L’a-t-on assez dit et répété au risque de passer pour passéiste… ou ringard ? Pour le Ring, il faut des voix. En particulier à partir de la deuxième journée : certaines Brünnhilde ne vont pas au-delà de La Walkyrie, certains Wotan n’osent pas le Wanderer. Quant à Siegfried… Torsten Kerl, justement, n’est en rien le Heldentenor attendu. Il n’en a ni la puissance ni le métal et le début du premier acte révèle d’emblée ses insuffisances. Mais il le sait et gère admirablement ses moyens : à défaut de passer la rampe, les chants de l’acier et de la forge tiennent le coup, le deuxième acte sied évidemment à ce styliste aux phrasés raffinés et il arrive à la fin du troisième sans s’époumoner, dans un état de fraîcheur étonnante. On n’en a pas moins entendu un Lohengrin, pas un Siegfried : gageons que Le Crépuscule des dieux l’éprouvera moins. Le cas de Katarina Dalayman est peut-être plus grave, surtout si l’on considère la brièveté relative du réveil : le timbre est ingrat, le médium pèche par son insuffisance, alors que le rôle, s’il exige des aigus solaires qu’elle n’a pas, reste souvent assez central. La voix paraît hétérogène, vibre trop, sans parler de phrasés qui ne sont pas ceux d’une fille de dieu. Ne restent que la sincérité de l’engagement, la féminité assumée dans la retenue ou dans l’élan. Juha Uusitalo commence mal, peinant au premier acte à trouver son assise et ses notes extrêmes, mat de timbre, phrasant sommairement. Il trouve ensuite ses marques, affrontant le difficile troisième acte avec une autorité retrouvée, face à la belle Erda de Qiu Lin Zhang, dont on aimerait cependant les graves plus abyssaux et le vibrato moins présent. L’Alberich de Peter Sidhom est tel qu’en lui-même, moins noir que d’autres, moins puissant, mégalomane envieux à la haine rancie, mais bien chantant, à la différence de son frère : Wolfgang Ablinger-Sperrhacke, beaucoup plus exposé que dans L’Or du Rhin, abuse du Sprechgesang, dont il compense les facilités par l’aisance virtuose de la composition. L’Oiseau d’Elena Tsallagova, en revanche, est un régal et Stephen Milling a la couleur et les graves d’un Fafner digne de ce nom.

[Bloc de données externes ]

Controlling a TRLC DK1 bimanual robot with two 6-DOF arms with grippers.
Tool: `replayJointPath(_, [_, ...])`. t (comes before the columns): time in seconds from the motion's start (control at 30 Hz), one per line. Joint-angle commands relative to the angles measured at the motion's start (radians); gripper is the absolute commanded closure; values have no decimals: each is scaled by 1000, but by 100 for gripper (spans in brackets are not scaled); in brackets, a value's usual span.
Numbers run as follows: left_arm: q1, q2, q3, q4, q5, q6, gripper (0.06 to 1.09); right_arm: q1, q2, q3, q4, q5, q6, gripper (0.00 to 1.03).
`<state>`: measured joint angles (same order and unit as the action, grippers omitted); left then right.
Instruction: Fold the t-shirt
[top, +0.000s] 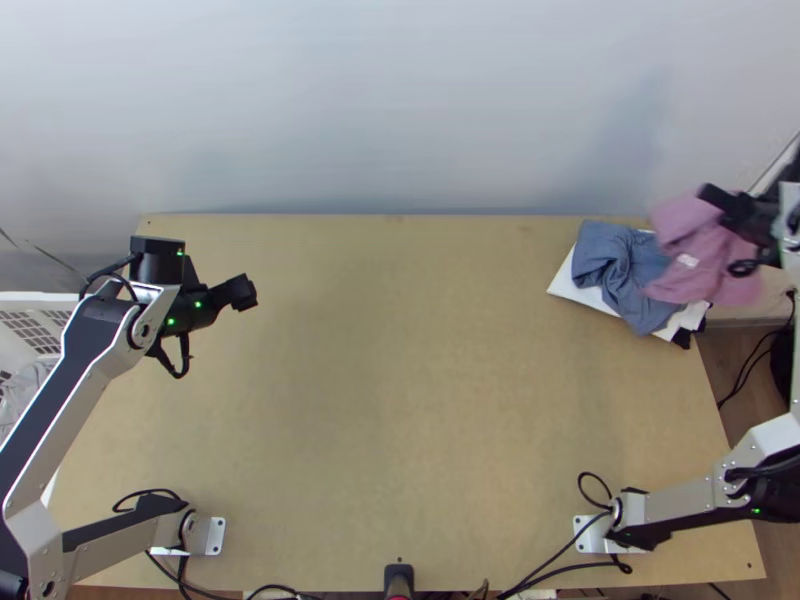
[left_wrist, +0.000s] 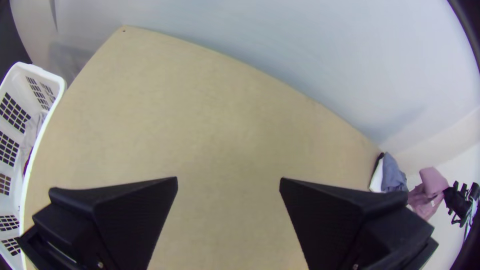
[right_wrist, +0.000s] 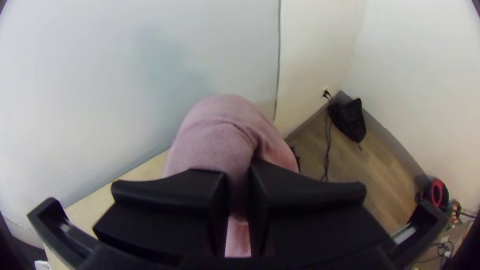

On n’attendait plus rien, après L’Or du Rhin et La Walkyrie, de la mise en scène de Günter Krämer. C’était un tort : Siegfried réserve d’heureuses surprises. Au premier acte, en tout cas, dont il préserve l’ironie, avec un Mime fofolle déjantée, en perruque blonde, cultivant quoi se shooter – les sentiments de ce père adoptif célibataire, après tout, peuvent être ambigus. Le Wälsung devient un adolescent poupon tête à claques, resté au stade infantile de la sexualité, regardant le dragon du film de Fritz Lang à la télé d’un appartement petit-bourgeois où le nain fait la popote. Wotan joue un moment les Wanderer clochardisés, mais n’a visiblement pas renoncé à son pouvoir – autre bonne idée. On apprécie surtout une direction d’acteurs affûtée, sans rapport avec celle des journées précédentes : ça bouge, ça vit. On passe même sur la chorégraphie d’automates dans la scène de la forge, aussi inutile que ridicule – ridicule également la salopette pour un Siegfried au physique de Torsten Kerl. Le deuxième acte convainc moins, malgré une jolie forêt : Fafner roi de la drogue régnant sur une armée d’esclaves nus, concurrencé par un Wanderer et un Alberich mafieux, cela sent une modernité assez convenue. L’oiseau gamine facétieuse faisant joujou avec son miroir, de son côté, agace vite. Et le combat contre le géant tombe à plat. Le metteur en scène n’arrive pas ici à réussir l’articulation entre le conte de fées et le thriller. On reste enfin partagé devant le troisième acte où, pour le coup, la direction d’acteur faiblit, en particulier dans le duo final, qui tourne à vide. Le retour au grand escalier de L’Or du Rhin, en revanche, a sa logique : c’est bien, pour Wotan, le début de la fin, les lettres de « Germania » peuvent flamber. Là commence en effet le crépuscule des dieux, annoncé par Brünnhilde éveillée à l’amour. Entouré de Walkyries travestis, le maître déchu du Walhalla a des airs de Louis II. Mais la bibliothèque ténébreuse où les femmes consultent les livres de la destinée pendant le dialogue entre Erda et Wotan pèse inutilement lourd, sans parler du jeu imposé aux deux chanteurs. Bref : malgré des idées, le spectacle reste inabouti, faute d’une homogénéité des registres. Cela dit, encore une fois, on oublie souvent le ratage des deux premiers volets. Et la production pose à nouveau la question de la mise en scène du Ring aujourd’hui : elle n’est pourtant pas insoluble, comme l’a montré la Fura dels Baus à Valence.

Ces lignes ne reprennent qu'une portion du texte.